• **Assignment**
Copy out the lines below that hold the word "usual".

• **Material to process**
──────────────────────────────
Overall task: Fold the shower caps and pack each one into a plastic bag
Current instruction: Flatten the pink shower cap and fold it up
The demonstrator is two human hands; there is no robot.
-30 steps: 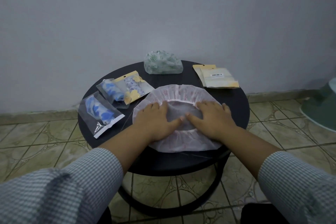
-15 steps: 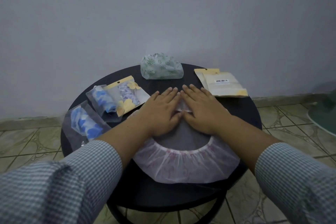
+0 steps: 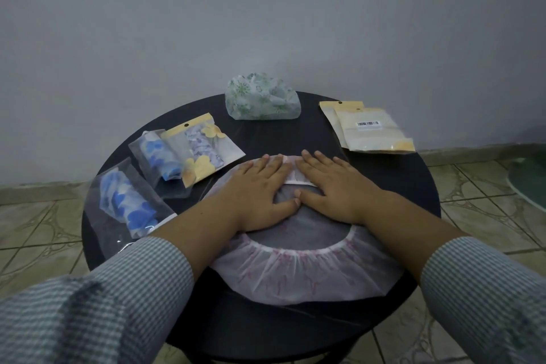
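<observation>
Both hands flat, fingers straight and together: left hand [image 3: 260,189] and right hand [image 3: 334,186] press the pink cap's [image 3: 301,272] far edge on the table [image 3: 413,186]. Since half a second ago, the thumbs now meet and the far rim shows between the hands.

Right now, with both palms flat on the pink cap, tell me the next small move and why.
Probably fold the far edge toward you. Both hands, left hand and right hand, press the pink shower cap flat on the table, spread open and unfolded; empty bags wait at the right.
</observation>
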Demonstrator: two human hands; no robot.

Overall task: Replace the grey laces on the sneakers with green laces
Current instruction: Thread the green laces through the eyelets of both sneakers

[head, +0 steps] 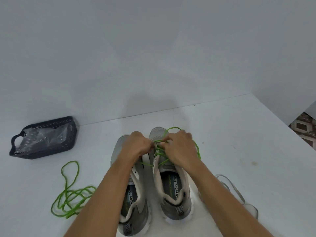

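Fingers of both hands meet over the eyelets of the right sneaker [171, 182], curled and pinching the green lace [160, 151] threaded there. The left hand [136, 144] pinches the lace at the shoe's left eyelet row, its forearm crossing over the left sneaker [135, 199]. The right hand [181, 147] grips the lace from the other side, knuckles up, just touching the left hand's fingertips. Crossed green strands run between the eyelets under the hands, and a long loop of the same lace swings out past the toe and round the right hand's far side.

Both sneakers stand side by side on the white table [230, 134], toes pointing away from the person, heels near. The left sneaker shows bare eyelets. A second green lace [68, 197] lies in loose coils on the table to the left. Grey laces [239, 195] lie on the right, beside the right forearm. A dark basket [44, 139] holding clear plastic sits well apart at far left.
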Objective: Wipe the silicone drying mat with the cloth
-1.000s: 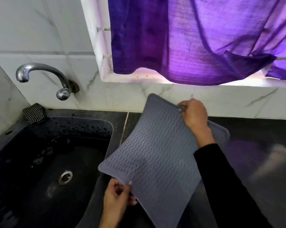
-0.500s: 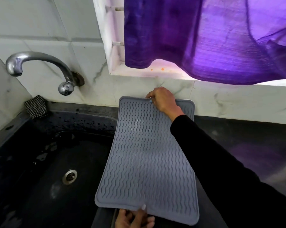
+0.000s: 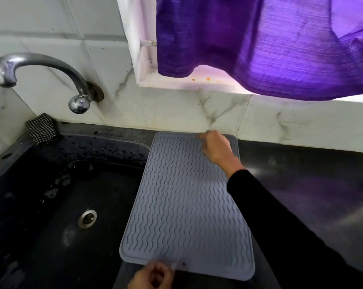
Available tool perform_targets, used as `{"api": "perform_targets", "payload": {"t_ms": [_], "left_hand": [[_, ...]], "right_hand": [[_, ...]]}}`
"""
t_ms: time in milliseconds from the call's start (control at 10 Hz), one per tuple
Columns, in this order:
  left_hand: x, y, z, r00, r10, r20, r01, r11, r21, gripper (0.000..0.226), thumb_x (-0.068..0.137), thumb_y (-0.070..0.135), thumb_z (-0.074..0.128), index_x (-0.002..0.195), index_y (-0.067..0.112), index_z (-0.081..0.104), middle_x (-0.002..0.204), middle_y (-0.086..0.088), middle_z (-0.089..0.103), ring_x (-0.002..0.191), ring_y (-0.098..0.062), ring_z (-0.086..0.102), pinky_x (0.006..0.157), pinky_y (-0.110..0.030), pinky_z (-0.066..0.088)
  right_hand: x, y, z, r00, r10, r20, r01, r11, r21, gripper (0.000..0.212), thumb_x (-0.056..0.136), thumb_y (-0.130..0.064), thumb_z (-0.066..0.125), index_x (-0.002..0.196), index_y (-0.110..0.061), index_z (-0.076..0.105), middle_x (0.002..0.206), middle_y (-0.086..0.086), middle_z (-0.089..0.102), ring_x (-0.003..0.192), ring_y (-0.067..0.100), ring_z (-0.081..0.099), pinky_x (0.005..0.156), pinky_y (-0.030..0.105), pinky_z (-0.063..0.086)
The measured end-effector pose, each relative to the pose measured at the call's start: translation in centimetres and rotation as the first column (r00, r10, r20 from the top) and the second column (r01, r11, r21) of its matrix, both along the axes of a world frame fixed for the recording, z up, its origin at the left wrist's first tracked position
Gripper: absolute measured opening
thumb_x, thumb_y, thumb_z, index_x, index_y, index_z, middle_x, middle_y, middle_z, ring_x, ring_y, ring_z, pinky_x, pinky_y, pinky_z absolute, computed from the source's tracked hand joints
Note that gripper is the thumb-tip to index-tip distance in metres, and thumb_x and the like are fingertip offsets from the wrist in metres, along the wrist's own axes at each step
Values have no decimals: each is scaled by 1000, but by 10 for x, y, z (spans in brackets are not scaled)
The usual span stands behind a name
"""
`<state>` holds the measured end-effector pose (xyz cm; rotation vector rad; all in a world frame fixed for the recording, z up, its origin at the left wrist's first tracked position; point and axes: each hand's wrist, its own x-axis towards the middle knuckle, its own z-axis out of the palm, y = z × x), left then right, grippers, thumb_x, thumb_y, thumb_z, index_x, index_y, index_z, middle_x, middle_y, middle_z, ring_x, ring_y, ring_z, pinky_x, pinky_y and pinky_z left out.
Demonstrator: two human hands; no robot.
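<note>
Grey silicone drying mat (image 3: 187,205) lies flat on the bench (image 3: 301,180), overlapping the wet sink (image 3: 51,205). We pinch its far edge with the right hand (image 3: 216,149); the left hand (image 3: 153,276) pinches the near edge.

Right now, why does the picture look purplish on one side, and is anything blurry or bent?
Head view: daylight through the purple curtain tints the sill and casts a violet sheen on the dark glossy counter. The left hand at the grey ribbed silicone mat is motion-blurred, as is the bottom right corner. The wide lens bows the wall tiles.
</note>
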<state>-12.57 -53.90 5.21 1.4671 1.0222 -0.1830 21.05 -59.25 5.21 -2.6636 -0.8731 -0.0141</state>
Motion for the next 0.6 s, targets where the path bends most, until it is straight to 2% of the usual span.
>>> {"api": "perform_targets", "payload": {"t_ms": [100, 200, 300, 400, 500, 600], "left_hand": [[14, 0, -23, 986, -153, 65, 86, 803, 589, 20, 74, 18, 76, 69, 23, 58, 60, 5, 60, 53, -4, 57, 54, -10, 44], [33, 1, -31, 943, -325, 76, 137, 583, 801, 19, 79, 25, 71, 95, 25, 62, 90, 14, 55, 78, -2, 55, 66, -6, 38], [41, 6, -46, 895, -438, -83, 271, 387, 881, 45, 88, 43, 55, 129, 27, 47, 130, 9, 44, 119, -6, 43, 99, -18, 35], [48, 5, -48, 880, -435, -191, 346, 310, 886, 51, 90, 48, 43, 137, 28, 36, 140, 9, 38, 125, -8, 39, 103, -23, 34], [52, 3, -44, 876, -439, -201, 337, 257, 906, 45, 93, 46, 40, 133, 28, 39, 135, 9, 44, 119, -8, 45, 99, -23, 37], [56, -2, -36, 885, -447, -131, 288, 304, 908, 36, 95, 33, 45, 129, 21, 48, 124, 4, 57, 109, -10, 56, 95, -25, 43]], "right_hand": [[-39, -30, -24, 998, -56, 34, 56, 998, -1, 37, 87, -14, 54, 123, -18, 57, 112, 6, 62, 107, 24, 54, 91, 36, 42], [-82, -62, -48, 991, -133, 2, 133, 990, 39, 39, 91, -29, 51, 129, -20, 51, 131, 1, 52, 121, 20, 45, 100, 34, 34], [-116, -83, -65, 975, -219, -47, 219, 976, -11, 45, 95, -37, 43, 136, -20, 42, 146, 3, 37, 135, 21, 30, 108, 36, 26], [-136, -95, -71, 968, -232, -93, 234, 972, 11, 44, 96, -35, 39, 137, -20, 41, 151, 5, 30, 139, 21, 24, 112, 35, 22], [-150, -102, -63, 966, -253, -62, 258, 959, 113, 40, 96, -30, 42, 133, -18, 47, 145, 3, 39, 135, 18, 33, 109, 32, 27], [-161, -105, -50, 940, -342, 13, 314, 877, 363, 22, 90, -16, 58, 109, -10, 66, 117, 8, 64, 107, 26, 60, 88, 37, 44]]}}
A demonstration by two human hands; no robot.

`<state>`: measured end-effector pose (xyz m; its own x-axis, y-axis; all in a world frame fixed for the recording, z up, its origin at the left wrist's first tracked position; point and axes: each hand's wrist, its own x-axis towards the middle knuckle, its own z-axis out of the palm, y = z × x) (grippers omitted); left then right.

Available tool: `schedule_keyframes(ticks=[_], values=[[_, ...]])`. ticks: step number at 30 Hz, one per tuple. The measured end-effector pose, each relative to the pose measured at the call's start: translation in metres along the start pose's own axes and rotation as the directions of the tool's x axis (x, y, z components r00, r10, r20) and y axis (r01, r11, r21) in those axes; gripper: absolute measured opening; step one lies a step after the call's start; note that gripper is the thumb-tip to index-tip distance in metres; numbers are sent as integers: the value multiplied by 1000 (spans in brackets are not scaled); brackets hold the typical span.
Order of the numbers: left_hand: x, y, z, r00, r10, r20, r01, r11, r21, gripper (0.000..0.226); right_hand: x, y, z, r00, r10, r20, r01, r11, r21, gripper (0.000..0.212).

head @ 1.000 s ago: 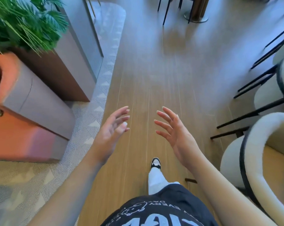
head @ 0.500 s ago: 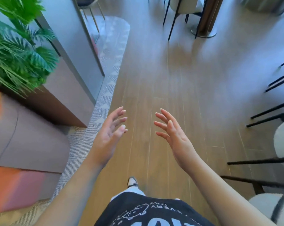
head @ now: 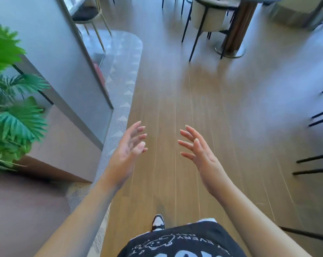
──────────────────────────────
• **Answer to the problem**
The usual span stands behind a name
Motion for the next 0.6 s, targets where the path bends most, until it is straight to 2% of the usual span.

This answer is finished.